Extreme beliefs and opposing ideas are well-represented by parallel lines. They will continuously have the same distance between them. Yet, for two lines to abide by the rules of what it means to be parallel, they must share and hold firm to their belief that they will never change their ways. The distance between these lines must remain the same, yet the amount of equal space can be either immense or miniscule. The space between is predetermined.
The lines can choose to begin their journey where by screaming would be the only way for the lines to communicate with each other. It’s exhausting and draining and the lines run the risk of losing their voices. Yet, they can also choose to begin an arm’s length apart, where whispers would suffice in speaking all their truths about why they can never meet, yet knowing that although they may never be able to embrace each other, they find comfort in their closeness and of being the same…yet different.

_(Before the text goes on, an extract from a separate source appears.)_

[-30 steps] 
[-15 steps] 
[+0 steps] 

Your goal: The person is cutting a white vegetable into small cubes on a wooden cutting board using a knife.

We’ve all seen the shows where someone takes a blacklight to a hotel room and reveals the true horrors that our naked eyes are blind to. This is really no different than our daily perception of life. We’d all become paralyzed by disgust if we could actually see how much filth we were surround by each and every moment. Even worse would be if we could also read everyone else’s minds. No amount of disinfectant will cleanse our paths. Life isn’t sterile. Serenity is living in the mess and being okay with good enough. What makes us better humans is learning how to become mentally unbothered by the mess we will always be living in and surrounded by.